The transcoding task is also fairly simple, we just want to spawn the audio decoder with our channels passed in.

let transcoding_task = task::spawn(
    decode_audio(start.format, audio_bytes_rx, senders).in_current_span()
);

In our current function the last stage is to read the messages from the websocket and send down the appropriate channel. There’s also a small check after we join the running inferences so I’ll include a bit of the code from a previous sample again:

'outer: loop {

    // Code from setting up the inference and transcoding tasks

    let mut got_messages = false;
    let mut disconnect = false;
    while let Some(Ok(msg)) = receiver.next().await {
        match msg {
            Message::Binary(audio) => {
                got_messages = true;
                if let Err(e) = audio_bytes_tx.send(audio.into()).await {
                    warn!("Transcoding channel closed, this may indicate that inference has finished: {}", e);
                    break;
                }
            }
            Message::Text(text) => match serde_json::from_str::<RequestMessage>(&text) {
                Ok(RequestMessage::Start(start_msg)) => {
                    got_messages = true;
                    info!(start=?start, "Reinitialising streamer");
                    start = start_msg;
                    break;
                }
                Ok(RequestMessage::Stop(msg)) => {
                    got_messages = true;
                    info!("Stopping current stream, {:?}", msg);
                    disconnect = msg.disconnect;
                    break;
                }
                Err(e) => {
                    error!(json=%text, error=%e, "invalid json");
                }
            },
            Message::Close(_frame) => {
                info!("Finished streaming request");
                break 'outer;
            }
            _ => {} // We don't care about ping and pong
        }
    }

    std::mem::drop(audio_bytes_tx);
    for handle in running_inferences.drain(..) {
        match handle.await {
            Ok(Err(e)) => error!("Inference failed: {}", e),
            Err(e) => error!("Inference task panicked: {}", e),
            Ok(Ok(_)) => {}
        }
    }
    if let Err(e) = transcoding_task.await.unwrap() {
        error!("Failed from transcoding task: {}", e);
    }
    if !got_messages || disconnect {
        break;
    }
}

When we receive binary data this is audio so we send into our transcoding task. If that sending has failed it means one of two things:

  1. Transcoding failed with an error
  2. We’ve had a single utterance request and the utterances have finished

In this case we break out of the message handling and when we await the other tasks we’ll see if anything went wrong.

For the text messages these should either be start or stop, these come when our current stream ends and a new one is starting or the connection will be closed.

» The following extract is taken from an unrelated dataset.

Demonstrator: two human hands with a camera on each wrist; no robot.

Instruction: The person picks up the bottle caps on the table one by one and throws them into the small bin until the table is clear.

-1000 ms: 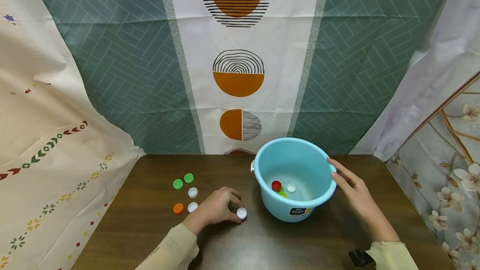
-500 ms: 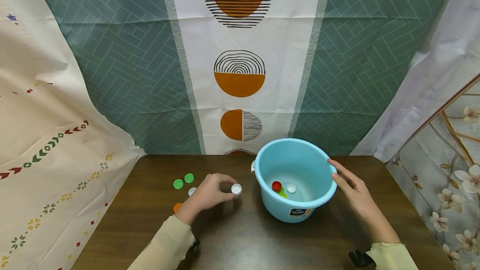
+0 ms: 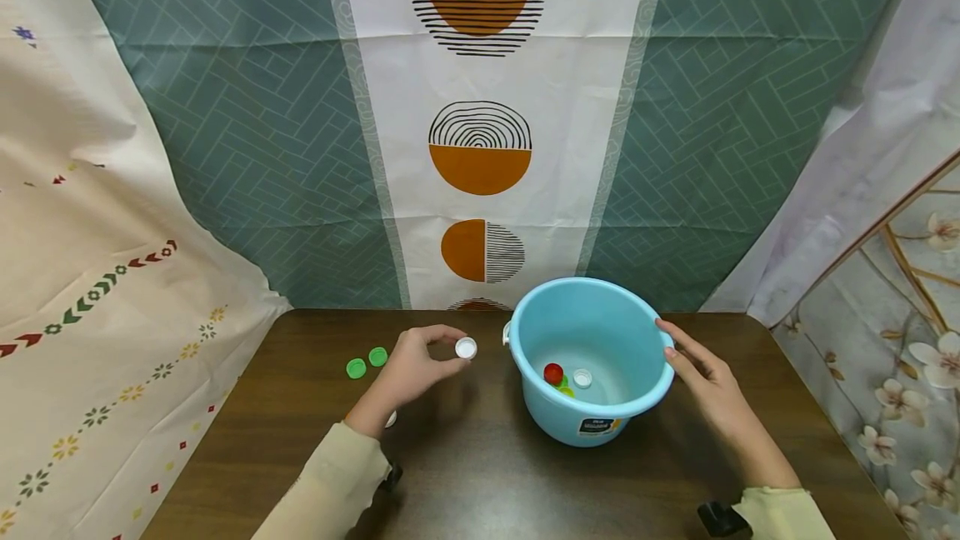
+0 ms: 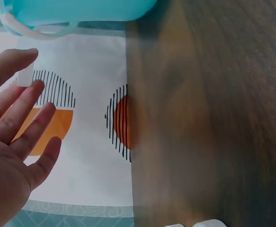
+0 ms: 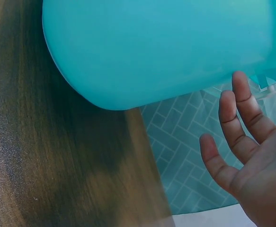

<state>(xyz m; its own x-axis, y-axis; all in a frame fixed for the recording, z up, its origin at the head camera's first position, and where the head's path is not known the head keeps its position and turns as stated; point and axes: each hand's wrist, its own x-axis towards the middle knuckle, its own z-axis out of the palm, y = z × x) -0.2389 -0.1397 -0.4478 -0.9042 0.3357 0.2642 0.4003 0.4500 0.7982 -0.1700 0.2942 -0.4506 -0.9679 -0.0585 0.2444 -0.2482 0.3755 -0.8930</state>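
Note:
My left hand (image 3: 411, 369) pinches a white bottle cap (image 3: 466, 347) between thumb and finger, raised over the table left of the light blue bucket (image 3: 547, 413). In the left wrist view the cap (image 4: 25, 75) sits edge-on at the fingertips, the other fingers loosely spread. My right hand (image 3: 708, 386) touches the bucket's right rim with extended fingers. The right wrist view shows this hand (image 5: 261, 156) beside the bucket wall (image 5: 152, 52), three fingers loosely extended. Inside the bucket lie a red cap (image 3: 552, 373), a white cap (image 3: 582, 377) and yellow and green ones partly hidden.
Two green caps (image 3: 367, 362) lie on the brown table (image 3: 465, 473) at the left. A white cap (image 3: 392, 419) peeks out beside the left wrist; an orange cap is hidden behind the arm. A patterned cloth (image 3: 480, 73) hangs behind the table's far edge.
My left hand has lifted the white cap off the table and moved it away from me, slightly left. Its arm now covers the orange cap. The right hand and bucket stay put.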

If we exited the websocket message receiving without receiving anything then the client will have disconnected before we did anything and we want to exit, same with a disconnection request hence the check with a final break at the end.

Alongside this I’ve also written a small client to test this. It’s fairly simple using hound to read a WAV file and then streaming it either as fast as possible or in real-time. You can also set the configuration via the CLI. It shouldn’t be too hard to recreate with the tokio-tungstenite docs so I’ve skipped over it currently. But here’s the help text

Usage: client [OPTIONS] --input <INPUT>

Options:
  -i, --input <INPUT>            Input audio file to stream
      --chunk-size <CHUNK_SIZE>  Size of audio chunks to send to the server [default: 256]
  -a, --addr <ADDR>              Address of the streaming server (/api/v1/segmented or /api/v1/simple for vad or non-vad options) [default: ws://localhost:8080/api/v1/segmented]
      --real-time                Attempts to simulate real time streaming by adding a pause between sending proportional to sample rate
      --interim-results          Return interim results before an endpoint is detected
  -h, --help                     Print help

If you try with a voiced file you’ll see output for both endpoints. The bare minimum command given an audio called input.wav and the server running locally is:

client -i input.wav -a ws://localhost:8080/api/v1/simple
client -i input.wav -a ws://localhost:8080/api/v1/segmented

One thing to note, tungstenite has issues with proxies as per this issue. If you need proxy support for a client with your own projects you might want to look at some of the solutions in the linked issue.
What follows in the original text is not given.